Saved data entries
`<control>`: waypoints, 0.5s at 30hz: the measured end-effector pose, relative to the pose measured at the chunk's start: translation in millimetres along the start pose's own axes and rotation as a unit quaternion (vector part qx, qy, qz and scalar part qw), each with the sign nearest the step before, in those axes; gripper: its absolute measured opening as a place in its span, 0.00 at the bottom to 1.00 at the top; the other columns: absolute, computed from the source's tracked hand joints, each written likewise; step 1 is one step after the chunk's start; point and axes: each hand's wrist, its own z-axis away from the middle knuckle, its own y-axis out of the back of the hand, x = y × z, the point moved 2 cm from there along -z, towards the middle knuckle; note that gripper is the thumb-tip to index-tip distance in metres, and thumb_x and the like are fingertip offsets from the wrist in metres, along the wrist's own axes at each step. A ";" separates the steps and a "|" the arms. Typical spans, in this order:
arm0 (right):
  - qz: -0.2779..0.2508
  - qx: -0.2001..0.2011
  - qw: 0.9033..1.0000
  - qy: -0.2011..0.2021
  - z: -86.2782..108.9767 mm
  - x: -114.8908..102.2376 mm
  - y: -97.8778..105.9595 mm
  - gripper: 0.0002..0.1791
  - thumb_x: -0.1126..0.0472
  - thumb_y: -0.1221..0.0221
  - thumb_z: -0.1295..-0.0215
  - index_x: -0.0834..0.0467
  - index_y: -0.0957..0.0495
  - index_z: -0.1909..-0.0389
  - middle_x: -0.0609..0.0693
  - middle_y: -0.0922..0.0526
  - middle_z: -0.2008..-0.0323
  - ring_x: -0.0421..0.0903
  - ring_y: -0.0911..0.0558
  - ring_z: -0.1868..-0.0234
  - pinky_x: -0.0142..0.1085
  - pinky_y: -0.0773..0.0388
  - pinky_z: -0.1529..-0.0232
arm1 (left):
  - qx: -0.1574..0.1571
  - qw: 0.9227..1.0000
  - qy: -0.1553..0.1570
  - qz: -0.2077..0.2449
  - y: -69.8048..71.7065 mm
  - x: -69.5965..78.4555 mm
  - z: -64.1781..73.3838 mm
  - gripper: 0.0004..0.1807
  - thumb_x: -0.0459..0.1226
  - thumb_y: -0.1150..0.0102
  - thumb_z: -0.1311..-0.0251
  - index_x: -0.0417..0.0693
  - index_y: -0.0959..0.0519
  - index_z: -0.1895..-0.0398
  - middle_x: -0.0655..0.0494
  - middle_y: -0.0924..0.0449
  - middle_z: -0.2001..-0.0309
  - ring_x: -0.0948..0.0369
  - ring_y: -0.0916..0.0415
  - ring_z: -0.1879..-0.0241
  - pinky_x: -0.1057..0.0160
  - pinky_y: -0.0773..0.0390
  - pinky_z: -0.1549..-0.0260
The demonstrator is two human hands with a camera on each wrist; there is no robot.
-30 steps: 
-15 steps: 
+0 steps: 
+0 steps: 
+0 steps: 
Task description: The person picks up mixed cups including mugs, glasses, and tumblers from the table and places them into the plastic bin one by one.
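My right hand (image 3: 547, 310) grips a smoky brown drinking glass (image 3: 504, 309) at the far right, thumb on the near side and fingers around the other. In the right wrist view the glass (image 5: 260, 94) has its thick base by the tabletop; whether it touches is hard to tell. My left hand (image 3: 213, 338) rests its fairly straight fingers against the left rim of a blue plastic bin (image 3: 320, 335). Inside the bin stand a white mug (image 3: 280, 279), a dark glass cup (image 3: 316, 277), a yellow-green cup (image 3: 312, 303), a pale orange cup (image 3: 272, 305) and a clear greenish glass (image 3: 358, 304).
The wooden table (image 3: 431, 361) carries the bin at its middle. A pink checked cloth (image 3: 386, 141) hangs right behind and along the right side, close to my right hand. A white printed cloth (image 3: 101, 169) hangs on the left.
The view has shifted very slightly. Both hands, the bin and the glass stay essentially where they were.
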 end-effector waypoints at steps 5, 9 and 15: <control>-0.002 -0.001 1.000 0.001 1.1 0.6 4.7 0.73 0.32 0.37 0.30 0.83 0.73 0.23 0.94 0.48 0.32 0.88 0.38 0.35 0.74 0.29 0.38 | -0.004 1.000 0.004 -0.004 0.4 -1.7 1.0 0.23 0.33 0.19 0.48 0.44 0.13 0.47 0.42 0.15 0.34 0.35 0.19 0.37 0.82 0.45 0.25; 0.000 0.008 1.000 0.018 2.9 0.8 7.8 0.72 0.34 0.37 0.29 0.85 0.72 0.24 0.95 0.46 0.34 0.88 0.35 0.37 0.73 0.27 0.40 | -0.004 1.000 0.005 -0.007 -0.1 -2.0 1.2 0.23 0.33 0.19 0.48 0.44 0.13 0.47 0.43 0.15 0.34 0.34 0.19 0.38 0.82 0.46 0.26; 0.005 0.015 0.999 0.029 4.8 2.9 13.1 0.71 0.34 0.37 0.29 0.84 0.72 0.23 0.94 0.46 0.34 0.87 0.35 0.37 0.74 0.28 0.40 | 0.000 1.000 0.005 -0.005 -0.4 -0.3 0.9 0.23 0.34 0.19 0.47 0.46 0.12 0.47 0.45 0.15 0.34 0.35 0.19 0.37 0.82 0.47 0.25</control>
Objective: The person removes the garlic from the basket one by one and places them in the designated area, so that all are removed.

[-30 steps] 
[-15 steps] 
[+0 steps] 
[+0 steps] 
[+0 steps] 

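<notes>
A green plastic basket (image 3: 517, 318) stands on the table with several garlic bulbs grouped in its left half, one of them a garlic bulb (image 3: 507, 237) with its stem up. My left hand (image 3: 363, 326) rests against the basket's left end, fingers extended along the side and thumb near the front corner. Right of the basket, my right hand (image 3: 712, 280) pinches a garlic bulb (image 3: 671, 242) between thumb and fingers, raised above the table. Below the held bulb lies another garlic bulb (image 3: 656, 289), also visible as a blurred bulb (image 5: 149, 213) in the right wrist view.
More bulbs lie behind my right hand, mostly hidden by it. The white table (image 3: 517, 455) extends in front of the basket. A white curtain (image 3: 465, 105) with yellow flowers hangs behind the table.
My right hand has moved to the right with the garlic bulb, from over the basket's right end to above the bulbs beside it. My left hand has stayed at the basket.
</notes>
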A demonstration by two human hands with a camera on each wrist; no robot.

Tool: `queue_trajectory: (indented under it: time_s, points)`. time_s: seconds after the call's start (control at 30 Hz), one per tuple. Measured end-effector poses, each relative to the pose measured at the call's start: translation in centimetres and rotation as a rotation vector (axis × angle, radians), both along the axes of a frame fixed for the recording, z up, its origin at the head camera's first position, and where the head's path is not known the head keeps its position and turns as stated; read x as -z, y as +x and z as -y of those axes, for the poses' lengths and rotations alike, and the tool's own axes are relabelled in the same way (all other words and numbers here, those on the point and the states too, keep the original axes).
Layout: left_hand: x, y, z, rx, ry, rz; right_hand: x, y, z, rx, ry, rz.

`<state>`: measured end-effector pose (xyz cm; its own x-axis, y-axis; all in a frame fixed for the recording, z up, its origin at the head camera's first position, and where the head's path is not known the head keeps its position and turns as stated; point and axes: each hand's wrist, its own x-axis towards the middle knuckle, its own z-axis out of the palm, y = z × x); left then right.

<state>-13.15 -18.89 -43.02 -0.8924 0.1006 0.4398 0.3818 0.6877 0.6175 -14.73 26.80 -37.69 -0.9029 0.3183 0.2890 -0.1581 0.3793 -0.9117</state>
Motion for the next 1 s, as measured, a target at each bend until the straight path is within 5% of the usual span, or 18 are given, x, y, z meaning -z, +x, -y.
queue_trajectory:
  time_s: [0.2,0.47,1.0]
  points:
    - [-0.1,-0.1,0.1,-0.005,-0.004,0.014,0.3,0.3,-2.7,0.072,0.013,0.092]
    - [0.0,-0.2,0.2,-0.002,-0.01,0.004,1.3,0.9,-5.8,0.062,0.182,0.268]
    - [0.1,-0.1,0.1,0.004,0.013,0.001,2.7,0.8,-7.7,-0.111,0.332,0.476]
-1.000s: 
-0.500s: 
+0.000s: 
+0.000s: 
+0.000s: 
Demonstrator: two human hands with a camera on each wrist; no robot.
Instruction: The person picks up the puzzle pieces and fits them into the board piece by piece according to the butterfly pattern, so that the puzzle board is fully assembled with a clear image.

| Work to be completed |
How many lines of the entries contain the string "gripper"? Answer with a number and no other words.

| Task answer |
3